Wilayah Residentie Batavia sejatinya belum tahap zona perang, Batavia sanggup dikatakan masih dalam tahap problem keamanan wilayah. Namun yang menjadi pertanyaan ialah mengapa terjasdi eskalasi politik; apa yang menimbulkan terjadi insiden terbunuhnya ajun residen Meester Cornelis di Tamboen? Apakah ada kaitan Tamboen dengan Ratoe Djaja.
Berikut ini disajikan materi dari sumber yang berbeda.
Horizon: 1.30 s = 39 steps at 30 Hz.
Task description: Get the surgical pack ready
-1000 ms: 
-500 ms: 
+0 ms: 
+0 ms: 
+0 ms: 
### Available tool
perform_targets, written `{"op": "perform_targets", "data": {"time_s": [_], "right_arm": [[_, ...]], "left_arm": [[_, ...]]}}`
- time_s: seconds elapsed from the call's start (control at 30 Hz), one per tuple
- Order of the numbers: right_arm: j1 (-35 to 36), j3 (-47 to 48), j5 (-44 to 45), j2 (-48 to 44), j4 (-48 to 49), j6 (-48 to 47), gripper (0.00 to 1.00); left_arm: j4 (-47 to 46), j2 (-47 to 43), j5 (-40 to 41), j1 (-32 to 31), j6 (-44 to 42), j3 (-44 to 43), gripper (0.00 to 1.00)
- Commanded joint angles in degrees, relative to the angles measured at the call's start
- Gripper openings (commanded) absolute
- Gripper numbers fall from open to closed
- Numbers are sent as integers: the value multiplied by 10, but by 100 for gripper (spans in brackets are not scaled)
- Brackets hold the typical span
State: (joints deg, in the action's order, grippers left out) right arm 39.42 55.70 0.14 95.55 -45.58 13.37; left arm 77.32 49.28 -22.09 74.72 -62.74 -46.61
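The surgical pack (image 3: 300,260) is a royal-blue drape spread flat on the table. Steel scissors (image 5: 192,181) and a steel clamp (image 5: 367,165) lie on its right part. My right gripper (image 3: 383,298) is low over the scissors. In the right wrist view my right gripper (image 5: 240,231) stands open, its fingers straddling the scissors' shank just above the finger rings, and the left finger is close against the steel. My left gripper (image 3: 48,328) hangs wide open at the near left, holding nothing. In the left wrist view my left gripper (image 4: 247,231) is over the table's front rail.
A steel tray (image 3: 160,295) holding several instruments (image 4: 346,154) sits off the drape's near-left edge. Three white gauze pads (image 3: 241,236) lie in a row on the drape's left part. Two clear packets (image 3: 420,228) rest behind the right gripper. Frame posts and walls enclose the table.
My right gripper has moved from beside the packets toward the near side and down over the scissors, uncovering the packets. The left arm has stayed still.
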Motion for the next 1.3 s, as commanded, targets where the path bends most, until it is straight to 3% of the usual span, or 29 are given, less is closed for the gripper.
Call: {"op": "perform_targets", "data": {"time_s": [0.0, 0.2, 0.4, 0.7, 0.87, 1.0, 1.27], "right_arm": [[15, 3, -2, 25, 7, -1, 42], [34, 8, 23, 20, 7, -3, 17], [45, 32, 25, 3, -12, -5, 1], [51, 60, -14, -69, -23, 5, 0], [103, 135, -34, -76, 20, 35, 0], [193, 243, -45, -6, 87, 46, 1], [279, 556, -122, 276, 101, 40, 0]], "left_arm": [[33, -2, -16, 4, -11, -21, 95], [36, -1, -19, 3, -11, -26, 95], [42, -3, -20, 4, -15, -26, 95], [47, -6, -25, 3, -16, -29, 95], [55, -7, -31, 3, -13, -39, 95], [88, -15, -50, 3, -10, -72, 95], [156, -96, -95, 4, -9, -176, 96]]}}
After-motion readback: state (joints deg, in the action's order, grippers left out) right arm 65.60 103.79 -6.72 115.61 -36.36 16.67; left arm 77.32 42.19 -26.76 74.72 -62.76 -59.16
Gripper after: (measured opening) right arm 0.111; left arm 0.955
Siapa tokoh Raden Koesoema dari Tjibaroesa pemimpin insiden di Tamboen? Apa kiprah yang dilakukan oleh Bapa Rama di Ratoe Djaja? Siapa Bapa Toenda? Lantas apa kekerabatan insiden dengan Bapa Beirah seorang Tionghoa tuan tanah di Tamboen dan dengan Biekhof, pendeta di Depok? Dan sebagainya.

Untuk memudahkan pembaca disarikan dalam bentuk tabel kronologis yang dibagi dalam empat pecahan (tahap). Bagian pertama ihwal pesta dan pertemuan di Ratoe Djaja; Bagian kedua ihwal penyerangan terhadap pemerintah di Bekasi dan pengamanan di Depok; Bagian ketiga ihwal pengusutan pemberontak di Ratoe Djaja dan Bekasi; dan Bagian keempat ihwal pengadilan dan  hukum terhadap para pemberontak. Tabel kronologis disusun berdasarkan waktu dan tempat insiden berdasarkan pemberitaan pada sejumlah surat kabar yang terbit di Hindia dan surat kabar yang terbit di Belanda pada periode April 1869 hingga Desember 1870. Tabel kronologis sanggup di lihat pada lampiran artikel ini.

Sebagaimana kita lihat nanti, para tokoh utama pemberontakan ini ialah Bapak Rama alias Pangeran Alibasa di Ratoe Djaja sebagai penggagas; Bapak Kollot alias Raden Malang alias Raden Saleh di Tjilingsi; Bapak Toenda di Tibaroesa; Bapak Selang pemimpin lokal di Tamboen; Djaidin Bapak Djiba di Kali Djambe yang menewaskan Asisten Residen dengan tombak; Arsain alias Raden Sipat dan Raden Moestapa serta Djamas alias Rjoengkat Bapa Nata. Dari pihak musuh pemberontak antara lain Residen Batavia, Asisten Residen Meester Cornelis (yang terbunuh), Asisten Residen Buitenzorg, Asisten Residen Polisi Meester Cornelis, Major Bloem; Kapten Stoecer dan para letnanya; sherif Meijer (yang terbunuh) dan sherif Sprew, Bapa Beirah, pendeta Biekhof dan dokter Djawa Amenoelah (yang dibunuh).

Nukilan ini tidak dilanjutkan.